>>>>>
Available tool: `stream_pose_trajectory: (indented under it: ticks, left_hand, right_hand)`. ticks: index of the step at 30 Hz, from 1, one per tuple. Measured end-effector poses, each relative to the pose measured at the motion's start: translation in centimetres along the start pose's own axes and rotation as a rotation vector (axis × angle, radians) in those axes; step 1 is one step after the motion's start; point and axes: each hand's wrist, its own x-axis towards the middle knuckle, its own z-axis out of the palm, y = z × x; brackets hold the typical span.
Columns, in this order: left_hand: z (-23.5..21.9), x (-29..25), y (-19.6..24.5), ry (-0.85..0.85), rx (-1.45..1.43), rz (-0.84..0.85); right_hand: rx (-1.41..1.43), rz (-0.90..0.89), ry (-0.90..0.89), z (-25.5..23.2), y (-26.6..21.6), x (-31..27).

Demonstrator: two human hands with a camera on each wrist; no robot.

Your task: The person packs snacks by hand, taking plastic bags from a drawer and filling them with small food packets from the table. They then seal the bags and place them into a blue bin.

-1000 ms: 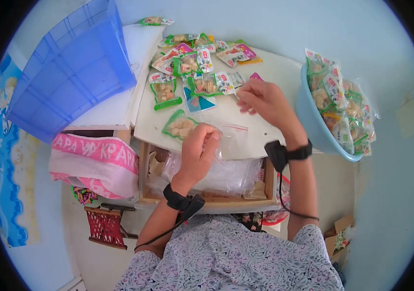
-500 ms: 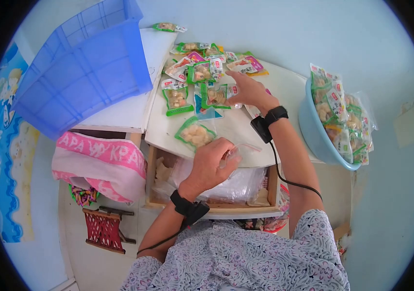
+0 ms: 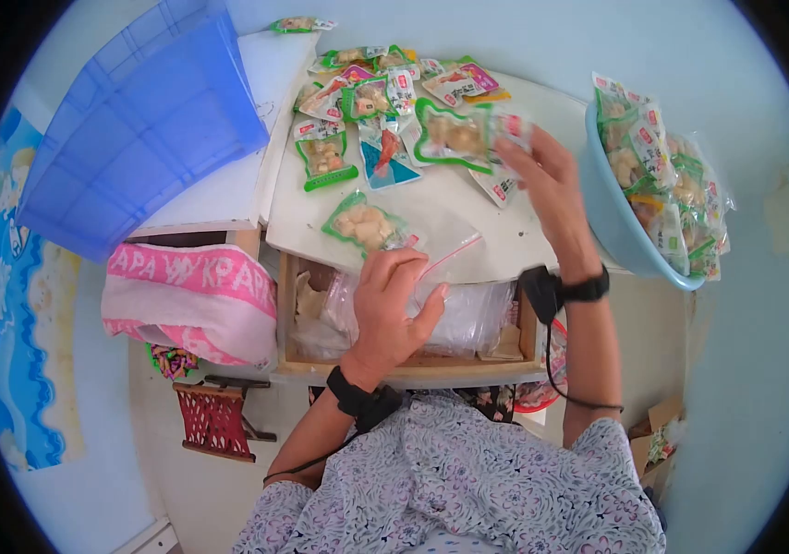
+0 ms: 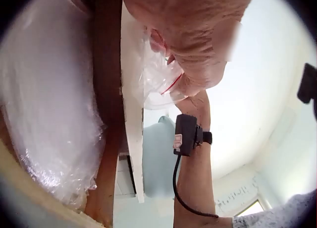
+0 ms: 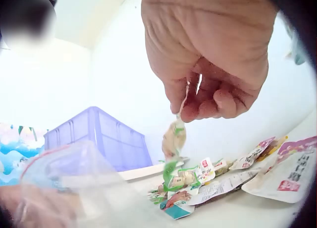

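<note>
In the head view my left hand [image 3: 393, 309] pinches a clear zip bag [image 3: 445, 247] with a red strip near its mouth, at the table's front edge. A green-edged snack packet [image 3: 362, 224] of pale pieces lies at the bag's far end, seen through the plastic. My right hand [image 3: 550, 185] grips another green-edged snack packet [image 3: 457, 136] by its white end. The right wrist view shows that packet [image 5: 174, 139] hanging from thumb and fingers above the table. The zip bag [image 5: 74, 173] stands out at lower left there, its mouth bulging apart.
More snack packets [image 3: 323, 157] lie piled at the back of the white table [image 3: 307, 217]. A light blue basin [image 3: 598, 185] heaped with packets stands right, a blue crate [image 3: 150, 129] left. Below the edge an open drawer [image 3: 528, 328] holds clear bags; a pink towel [image 3: 191, 300] hangs beside it.
My right hand reached left to the pile, took hold of a packet and drew it back to the right. My left hand stayed at the zip bag, its thumb now more spread.
</note>
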Motion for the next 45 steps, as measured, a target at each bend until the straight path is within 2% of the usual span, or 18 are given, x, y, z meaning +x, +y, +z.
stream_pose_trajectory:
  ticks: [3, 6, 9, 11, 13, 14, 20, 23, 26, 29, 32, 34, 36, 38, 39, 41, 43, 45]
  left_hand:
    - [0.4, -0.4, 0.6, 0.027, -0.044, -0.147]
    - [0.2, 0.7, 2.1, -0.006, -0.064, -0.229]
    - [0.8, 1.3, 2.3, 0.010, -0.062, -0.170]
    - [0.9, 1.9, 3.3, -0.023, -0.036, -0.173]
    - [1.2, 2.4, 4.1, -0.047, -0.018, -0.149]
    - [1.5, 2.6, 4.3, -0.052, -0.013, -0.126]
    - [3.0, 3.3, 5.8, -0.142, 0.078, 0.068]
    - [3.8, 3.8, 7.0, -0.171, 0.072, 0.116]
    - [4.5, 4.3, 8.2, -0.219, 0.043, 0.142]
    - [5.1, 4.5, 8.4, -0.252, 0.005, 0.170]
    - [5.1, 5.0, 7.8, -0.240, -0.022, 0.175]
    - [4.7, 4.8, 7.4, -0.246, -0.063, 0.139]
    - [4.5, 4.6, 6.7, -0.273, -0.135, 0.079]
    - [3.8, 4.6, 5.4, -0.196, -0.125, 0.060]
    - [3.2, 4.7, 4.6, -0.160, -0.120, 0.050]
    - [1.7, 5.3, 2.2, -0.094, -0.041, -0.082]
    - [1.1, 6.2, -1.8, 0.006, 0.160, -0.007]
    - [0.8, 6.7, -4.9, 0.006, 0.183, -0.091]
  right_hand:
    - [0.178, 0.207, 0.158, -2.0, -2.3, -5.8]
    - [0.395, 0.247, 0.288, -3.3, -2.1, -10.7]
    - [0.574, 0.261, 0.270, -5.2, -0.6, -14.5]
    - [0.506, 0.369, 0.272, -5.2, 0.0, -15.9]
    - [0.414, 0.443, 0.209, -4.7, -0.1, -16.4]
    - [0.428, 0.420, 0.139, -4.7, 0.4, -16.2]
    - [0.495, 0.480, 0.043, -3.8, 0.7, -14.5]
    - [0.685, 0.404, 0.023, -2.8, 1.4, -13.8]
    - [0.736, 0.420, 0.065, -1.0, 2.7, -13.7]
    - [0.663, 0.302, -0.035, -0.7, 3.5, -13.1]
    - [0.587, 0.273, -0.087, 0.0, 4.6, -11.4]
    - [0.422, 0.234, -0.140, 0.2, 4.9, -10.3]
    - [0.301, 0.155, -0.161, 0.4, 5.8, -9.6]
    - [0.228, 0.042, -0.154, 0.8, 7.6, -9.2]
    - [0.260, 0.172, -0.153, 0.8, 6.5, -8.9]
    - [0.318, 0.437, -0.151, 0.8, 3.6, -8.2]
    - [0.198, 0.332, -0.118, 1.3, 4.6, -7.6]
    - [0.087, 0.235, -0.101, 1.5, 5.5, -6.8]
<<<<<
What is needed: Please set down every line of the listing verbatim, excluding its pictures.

Exercise output:
Available tool: `stream_pose_trajectory: (indented under it: ticks, left_hand, right_hand)`. ticks: index of the step at 30 Hz, from 1, one per tuple. Measured end-effector poses, each relative to the pose measured at the motion's start: translation in centimetres along the start pose's own axes and rotation as a rotation vector (axis × angle, radians) in those axes; step 1 is one step after the motion's start; point and axes: each hand's wrist, its own x-axis towards the middle knuckle, its own z-axis out of the palm, y = z × x; brackets hold the typical span.
Columns, in this order: left_hand: z (-23.5..21.9), x (-29..25), y (-19.6..24.5), ry (-0.85..0.85), rx (-1.45..1.43), rz (-0.84..0.85); right_hand: rx (-1.41..1.43), rz (-0.90..0.89), ry (-0.90..0.89), z (-25.5..23.2), y (-26.6..21.6), x (-31..27).

Demonstrator: two human hands with a camera on each wrist; no robot.

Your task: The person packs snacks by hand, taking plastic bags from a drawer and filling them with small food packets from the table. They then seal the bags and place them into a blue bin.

-1000 ms: 
-500 ms: 
+0 ms: 
+0 ms: 
+0 ms: 

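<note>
In the head view my left hand [image 3: 393, 309] pinches a clear zip bag [image 3: 445, 247] with a red strip near its mouth, at the table's front edge. A green-edged snack packet [image 3: 362, 224] of pale pieces lies at the bag's far end, seen through the plastic. My right hand [image 3: 550, 185] grips another green-edged snack packet [image 3: 457, 136] by its white end. The right wrist view shows that packet [image 5: 174, 139] hanging from thumb and fingers above the table. The zip bag [image 5: 74, 173] stands out at lower left there, its mouth bulging apart.
More snack packets [image 3: 323, 157] lie piled at the back of the white table [image 3: 307, 217]. A light blue basin [image 3: 598, 185] heaped with packets stands right, a blue crate [image 3: 150, 129] left. Below the edge an open drawer [image 3: 528, 328] holds clear bags; a pink towel [image 3: 191, 300] hangs beside it.
My right hand reached left to the pile, took hold of a packet and drew it back to the right. My left hand stayed at the zip bag, its thumb now more spread.
</note>
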Motion for the next 45 steps, as measured, a target at each bend until the straight path is within 2% of the usual span, or 18 are given, x, y, z meaning +x, +y, +z.
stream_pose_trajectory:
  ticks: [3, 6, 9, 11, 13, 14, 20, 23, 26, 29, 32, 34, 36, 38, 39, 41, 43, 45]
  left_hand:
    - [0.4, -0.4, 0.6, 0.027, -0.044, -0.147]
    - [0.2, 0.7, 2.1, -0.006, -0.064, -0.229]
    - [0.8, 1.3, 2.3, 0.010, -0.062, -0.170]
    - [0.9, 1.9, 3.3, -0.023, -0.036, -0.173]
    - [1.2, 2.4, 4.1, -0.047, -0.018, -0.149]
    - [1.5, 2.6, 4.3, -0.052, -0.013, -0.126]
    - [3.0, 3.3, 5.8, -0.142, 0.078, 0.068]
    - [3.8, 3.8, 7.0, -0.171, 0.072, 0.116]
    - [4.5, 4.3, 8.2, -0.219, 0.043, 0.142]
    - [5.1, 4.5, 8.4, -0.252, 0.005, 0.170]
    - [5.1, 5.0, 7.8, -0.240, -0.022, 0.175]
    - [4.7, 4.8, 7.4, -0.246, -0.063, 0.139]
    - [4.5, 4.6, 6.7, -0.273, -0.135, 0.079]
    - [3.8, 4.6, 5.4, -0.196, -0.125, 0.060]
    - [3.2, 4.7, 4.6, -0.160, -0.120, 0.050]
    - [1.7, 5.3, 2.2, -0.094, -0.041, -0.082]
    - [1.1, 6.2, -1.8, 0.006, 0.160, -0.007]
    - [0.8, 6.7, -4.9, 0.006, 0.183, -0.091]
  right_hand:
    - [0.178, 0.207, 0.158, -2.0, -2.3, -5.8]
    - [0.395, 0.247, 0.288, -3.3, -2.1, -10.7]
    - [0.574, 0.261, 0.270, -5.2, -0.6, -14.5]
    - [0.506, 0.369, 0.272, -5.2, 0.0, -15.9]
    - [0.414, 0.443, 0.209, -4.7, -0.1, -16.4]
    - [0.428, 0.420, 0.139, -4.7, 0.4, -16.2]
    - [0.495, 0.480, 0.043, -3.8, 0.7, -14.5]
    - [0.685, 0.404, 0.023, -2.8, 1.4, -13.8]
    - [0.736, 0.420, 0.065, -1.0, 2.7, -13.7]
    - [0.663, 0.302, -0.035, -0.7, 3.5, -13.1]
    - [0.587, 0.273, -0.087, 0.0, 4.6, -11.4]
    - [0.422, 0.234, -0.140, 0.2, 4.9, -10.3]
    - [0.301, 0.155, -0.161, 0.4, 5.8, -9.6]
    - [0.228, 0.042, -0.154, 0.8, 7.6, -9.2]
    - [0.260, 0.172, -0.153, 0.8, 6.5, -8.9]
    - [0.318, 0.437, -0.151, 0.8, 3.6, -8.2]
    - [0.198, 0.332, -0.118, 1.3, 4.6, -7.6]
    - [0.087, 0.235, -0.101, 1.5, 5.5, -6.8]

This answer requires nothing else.